Across the data, every line with the word "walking" counts once; state the total alone.

» Raw data:
· · · · ·
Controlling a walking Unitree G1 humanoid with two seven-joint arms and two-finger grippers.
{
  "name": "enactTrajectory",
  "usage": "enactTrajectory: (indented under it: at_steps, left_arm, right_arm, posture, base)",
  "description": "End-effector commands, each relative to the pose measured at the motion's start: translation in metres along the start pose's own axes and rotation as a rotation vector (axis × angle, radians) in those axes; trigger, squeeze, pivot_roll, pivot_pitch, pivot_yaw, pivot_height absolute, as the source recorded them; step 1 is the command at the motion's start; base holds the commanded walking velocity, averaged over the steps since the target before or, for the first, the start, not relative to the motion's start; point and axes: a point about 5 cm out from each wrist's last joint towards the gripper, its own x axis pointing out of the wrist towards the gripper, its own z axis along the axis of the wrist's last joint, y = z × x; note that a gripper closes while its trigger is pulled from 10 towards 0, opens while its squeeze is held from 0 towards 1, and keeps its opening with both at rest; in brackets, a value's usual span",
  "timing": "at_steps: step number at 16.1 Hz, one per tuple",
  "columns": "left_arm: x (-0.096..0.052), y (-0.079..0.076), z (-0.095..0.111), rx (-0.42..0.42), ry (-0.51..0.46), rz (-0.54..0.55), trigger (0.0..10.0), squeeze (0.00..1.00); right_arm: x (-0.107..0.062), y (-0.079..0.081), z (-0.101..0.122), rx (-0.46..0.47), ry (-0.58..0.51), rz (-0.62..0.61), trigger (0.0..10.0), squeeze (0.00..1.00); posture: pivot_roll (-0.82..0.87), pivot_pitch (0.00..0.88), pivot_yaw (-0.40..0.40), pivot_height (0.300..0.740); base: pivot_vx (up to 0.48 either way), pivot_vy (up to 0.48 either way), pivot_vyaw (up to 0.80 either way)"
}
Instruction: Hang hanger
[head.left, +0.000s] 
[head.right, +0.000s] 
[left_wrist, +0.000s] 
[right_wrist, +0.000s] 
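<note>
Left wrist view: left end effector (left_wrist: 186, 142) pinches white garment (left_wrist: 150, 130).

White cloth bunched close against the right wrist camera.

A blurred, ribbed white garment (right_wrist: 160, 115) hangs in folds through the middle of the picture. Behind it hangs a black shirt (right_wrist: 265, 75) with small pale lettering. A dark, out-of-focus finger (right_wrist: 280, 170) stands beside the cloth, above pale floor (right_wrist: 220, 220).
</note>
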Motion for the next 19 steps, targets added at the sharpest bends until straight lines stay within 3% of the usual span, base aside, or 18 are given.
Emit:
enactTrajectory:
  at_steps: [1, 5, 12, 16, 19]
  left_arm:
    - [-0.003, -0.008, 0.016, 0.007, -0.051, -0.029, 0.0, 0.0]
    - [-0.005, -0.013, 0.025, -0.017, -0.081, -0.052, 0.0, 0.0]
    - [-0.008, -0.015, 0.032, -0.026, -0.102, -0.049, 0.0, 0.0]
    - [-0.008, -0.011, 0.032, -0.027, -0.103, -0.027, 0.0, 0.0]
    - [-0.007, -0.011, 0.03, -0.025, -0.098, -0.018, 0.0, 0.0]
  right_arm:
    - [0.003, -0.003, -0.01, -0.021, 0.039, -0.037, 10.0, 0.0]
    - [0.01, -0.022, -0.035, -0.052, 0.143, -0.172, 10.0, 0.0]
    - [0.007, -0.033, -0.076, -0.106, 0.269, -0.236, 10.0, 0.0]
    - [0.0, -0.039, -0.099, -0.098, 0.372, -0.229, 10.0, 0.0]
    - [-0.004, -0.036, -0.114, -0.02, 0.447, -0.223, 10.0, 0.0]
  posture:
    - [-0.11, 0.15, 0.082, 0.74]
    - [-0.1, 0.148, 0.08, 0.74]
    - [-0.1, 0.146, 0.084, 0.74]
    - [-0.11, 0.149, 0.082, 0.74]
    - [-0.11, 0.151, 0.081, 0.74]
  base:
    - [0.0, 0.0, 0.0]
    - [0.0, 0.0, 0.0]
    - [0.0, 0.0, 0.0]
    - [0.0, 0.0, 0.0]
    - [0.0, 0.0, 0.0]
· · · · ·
» Task result: 2